WORK INSTRUCTIONS: Exactly as they appear below, repeat the lines from the one with "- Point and" through the one with "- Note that", and no others.

*** GIVEN INFORMATION Section Begins ***

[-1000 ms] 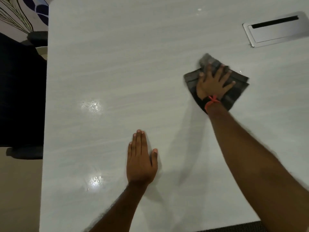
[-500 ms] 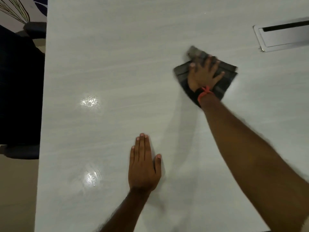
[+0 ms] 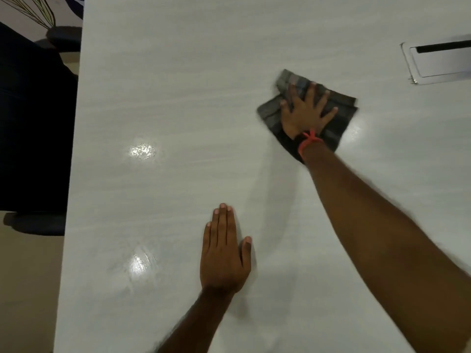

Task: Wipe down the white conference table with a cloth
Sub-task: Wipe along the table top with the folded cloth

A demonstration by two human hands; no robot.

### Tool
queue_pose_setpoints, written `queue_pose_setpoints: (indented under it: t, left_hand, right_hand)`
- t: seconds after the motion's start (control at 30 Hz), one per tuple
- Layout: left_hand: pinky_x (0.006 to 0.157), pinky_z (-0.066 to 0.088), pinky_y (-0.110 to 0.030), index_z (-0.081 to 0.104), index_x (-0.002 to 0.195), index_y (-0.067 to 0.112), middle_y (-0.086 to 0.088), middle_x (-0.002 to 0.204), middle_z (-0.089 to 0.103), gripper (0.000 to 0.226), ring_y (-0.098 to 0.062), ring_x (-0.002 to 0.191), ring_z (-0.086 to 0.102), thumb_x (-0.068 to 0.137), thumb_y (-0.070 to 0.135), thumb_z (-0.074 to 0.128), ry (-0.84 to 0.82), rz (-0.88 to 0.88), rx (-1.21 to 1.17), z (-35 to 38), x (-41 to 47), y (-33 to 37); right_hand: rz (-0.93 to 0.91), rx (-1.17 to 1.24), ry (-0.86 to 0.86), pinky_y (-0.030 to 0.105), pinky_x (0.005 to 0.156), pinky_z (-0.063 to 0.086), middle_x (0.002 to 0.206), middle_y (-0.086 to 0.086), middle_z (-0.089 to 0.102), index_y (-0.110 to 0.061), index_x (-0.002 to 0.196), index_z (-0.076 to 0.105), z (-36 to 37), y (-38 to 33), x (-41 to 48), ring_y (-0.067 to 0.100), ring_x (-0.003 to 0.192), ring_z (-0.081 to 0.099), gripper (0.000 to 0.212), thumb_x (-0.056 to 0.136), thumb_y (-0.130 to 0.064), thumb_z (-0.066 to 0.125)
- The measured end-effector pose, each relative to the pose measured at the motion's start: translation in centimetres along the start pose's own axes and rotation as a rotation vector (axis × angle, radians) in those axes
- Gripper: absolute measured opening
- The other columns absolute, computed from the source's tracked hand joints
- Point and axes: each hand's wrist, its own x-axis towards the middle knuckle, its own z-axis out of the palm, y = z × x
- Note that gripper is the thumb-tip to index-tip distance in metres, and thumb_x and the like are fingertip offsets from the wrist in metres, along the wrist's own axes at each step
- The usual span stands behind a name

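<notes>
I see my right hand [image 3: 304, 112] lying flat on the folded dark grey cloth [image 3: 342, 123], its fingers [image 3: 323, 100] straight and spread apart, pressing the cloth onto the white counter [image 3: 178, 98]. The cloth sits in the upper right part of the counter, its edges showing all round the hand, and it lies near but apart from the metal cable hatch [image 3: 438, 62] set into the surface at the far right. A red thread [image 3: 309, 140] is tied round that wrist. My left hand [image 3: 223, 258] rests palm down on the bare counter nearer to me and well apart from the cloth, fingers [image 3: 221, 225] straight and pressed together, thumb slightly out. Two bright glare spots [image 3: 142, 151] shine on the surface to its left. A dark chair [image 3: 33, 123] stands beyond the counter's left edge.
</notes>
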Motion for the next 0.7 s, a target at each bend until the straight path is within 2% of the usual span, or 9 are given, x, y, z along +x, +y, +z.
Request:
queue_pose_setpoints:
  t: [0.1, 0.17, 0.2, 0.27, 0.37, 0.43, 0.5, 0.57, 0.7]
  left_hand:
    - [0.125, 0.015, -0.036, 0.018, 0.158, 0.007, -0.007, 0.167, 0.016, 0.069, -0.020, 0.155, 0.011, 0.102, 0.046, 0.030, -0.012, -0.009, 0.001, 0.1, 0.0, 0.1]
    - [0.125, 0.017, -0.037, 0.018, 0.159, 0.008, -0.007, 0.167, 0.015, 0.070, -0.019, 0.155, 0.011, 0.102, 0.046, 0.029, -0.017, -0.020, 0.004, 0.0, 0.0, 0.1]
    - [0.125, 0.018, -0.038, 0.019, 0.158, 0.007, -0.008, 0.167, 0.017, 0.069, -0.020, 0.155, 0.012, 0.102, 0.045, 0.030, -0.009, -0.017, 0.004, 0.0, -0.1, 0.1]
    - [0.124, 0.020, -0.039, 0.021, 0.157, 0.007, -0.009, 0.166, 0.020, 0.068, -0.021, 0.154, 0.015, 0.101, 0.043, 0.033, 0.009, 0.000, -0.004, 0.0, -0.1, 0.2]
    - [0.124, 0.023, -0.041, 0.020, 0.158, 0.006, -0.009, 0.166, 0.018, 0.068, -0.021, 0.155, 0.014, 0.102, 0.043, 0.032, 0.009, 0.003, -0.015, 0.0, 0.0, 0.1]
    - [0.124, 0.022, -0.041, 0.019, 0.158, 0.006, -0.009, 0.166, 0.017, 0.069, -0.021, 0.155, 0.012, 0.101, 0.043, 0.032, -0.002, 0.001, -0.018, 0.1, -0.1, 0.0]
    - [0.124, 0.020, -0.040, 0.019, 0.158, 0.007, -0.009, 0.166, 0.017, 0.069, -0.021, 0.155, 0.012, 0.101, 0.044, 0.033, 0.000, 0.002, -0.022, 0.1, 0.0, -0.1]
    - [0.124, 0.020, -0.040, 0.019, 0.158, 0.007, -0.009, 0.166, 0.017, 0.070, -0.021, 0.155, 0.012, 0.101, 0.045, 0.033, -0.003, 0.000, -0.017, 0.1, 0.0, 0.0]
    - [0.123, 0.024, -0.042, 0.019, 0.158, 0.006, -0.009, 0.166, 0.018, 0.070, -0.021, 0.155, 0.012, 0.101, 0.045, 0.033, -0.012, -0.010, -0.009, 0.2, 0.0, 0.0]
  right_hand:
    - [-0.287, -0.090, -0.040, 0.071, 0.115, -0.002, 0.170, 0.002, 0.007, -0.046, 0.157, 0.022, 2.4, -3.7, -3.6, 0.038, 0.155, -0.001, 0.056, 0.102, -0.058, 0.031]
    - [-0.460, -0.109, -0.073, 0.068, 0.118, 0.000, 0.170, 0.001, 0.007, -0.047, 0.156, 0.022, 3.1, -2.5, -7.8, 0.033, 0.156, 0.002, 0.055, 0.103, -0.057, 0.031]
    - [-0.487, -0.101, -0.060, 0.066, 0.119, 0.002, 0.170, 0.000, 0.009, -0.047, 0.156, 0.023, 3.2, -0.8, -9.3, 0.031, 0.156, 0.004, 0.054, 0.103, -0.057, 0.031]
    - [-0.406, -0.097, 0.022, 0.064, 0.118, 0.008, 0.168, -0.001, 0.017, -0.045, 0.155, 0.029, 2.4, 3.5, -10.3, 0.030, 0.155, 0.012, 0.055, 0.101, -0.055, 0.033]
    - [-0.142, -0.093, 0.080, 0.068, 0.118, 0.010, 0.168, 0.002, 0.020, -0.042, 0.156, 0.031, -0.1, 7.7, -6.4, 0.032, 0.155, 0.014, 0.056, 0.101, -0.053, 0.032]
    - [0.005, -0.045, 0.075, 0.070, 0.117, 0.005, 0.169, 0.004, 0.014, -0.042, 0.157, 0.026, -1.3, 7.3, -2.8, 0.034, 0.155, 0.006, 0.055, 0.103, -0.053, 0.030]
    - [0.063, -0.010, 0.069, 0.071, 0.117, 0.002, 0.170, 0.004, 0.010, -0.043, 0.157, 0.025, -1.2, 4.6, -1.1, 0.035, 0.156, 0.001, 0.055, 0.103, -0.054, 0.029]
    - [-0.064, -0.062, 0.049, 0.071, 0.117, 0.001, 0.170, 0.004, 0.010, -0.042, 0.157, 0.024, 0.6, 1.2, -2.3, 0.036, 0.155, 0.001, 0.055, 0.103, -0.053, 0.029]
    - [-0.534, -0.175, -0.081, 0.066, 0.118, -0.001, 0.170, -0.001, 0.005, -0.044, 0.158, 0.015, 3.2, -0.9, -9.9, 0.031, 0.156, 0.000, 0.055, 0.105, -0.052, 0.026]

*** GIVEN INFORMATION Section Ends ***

SOLUTION:
- Point and axes: each hand's wrist, its own x-axis towards the middle knuckle, its own z-axis out of the palm, y = z × x
- Note that gripper is the thumb-tip to index-tip distance in metres, and thumb_x and the like are fingertip offsets from the wrist in metres, along the wrist's own axes at each step

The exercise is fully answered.